If the Finance module is “robust” enough, it will already have built-in queries or user-defined reports to analyze the basic transactions such as sales by customer, manufacturing costs by product, and other “intelligence” needed to manage the enterprise.

But my experience is that a standard ERP system never satisfies the analytics needs of a good finance department. In this case, you have two choices: spend a good part of your budget building custom reports in the ERP system (not recommended), or invest in an application-neutral reporting database.

This means more information is available that is critical to evaluating the performance of the business. Calculating actual dollar benefits of a new ERP system here can be difficult, but consider what you could save if you knew things like how much overtime pay you incur and in what areas of the business, how much profit or loss you are trending year to date, and which products generate the least profit margin.

ERP systems usually define authorization levels for different types of users, allowing control of sensitive transactions. The Sarbanes-Oxley law and other regulations require separation of duties to ensure financial controls are followed. Benefit: centralized control of transactions users have access to and a system infrastructure that satisfies auditor requirements.

An ERP system can enable you to match invoices with receipts and purchase orders so that what you pay for is what you ordered and what you received. The purchase orders, receipts, and invoices are all in the same system, so the system can compare them and immediately determine if the invoice is valid and should be paid or if it’s not. Benefit: elimination of overpayments or duplicate payments to vendors, reduction of paperwork and manual comparisons reducing administrative overhead.

An ERP system can also manage your contracts with vendors, including pricing and terms of payment. This means that data from invoices can be instantly compared to contractual terms to make sure the invoice is correct. The benefit is the same as above – elimination of overpayment. If your enterprise is large and is processing a large volume of vendor invoices you are bound to have at least a small percentage savings – say 5% of the amount you spend — and 5% of a big number may be enough to pay back at least part of the ERP investment.

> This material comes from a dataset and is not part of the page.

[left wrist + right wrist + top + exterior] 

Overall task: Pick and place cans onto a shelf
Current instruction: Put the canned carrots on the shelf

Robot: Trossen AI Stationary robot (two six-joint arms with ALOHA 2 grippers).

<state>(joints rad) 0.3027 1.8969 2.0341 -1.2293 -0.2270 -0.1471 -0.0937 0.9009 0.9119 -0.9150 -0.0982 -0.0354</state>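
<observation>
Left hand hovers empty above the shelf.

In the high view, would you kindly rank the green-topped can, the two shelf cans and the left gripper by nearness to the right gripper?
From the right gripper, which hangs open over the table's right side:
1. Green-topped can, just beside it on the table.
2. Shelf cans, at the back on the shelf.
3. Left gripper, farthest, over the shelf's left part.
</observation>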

A price-shopping or auctioning application or an online buying service can be an extension of the ERP system so that you can search for the best price for your materials, goods, or services, select the vendor, and place the order. Usually these apps and web-available services are specialized according to what you are buying, such as transportation and delivery services, office supplies, basic materials such as standard corrugated packaging, shrink wrap, paper stock, chemicals and industrial supplies, and more recently energy sources such as electricity and natural gas. Benefit: getting the best price and terms and automatically creating a purchase order which is integrated to your financial system for proper payment. Again, the dollar benefit can be a percentage of your total spend, especially if you think you haven’t opened up your purchasing to alternative vendors for awhile.

When purchasing is part of your ERP the proper postings to financial accounts are automatically done. When you issue a purchase order an entry is made in the ERP system that authorizes receipt of whatever you are buying. When you receive what you are buying a payable is created which goes on the balance sheet as a liability. All the accounting is taken care of.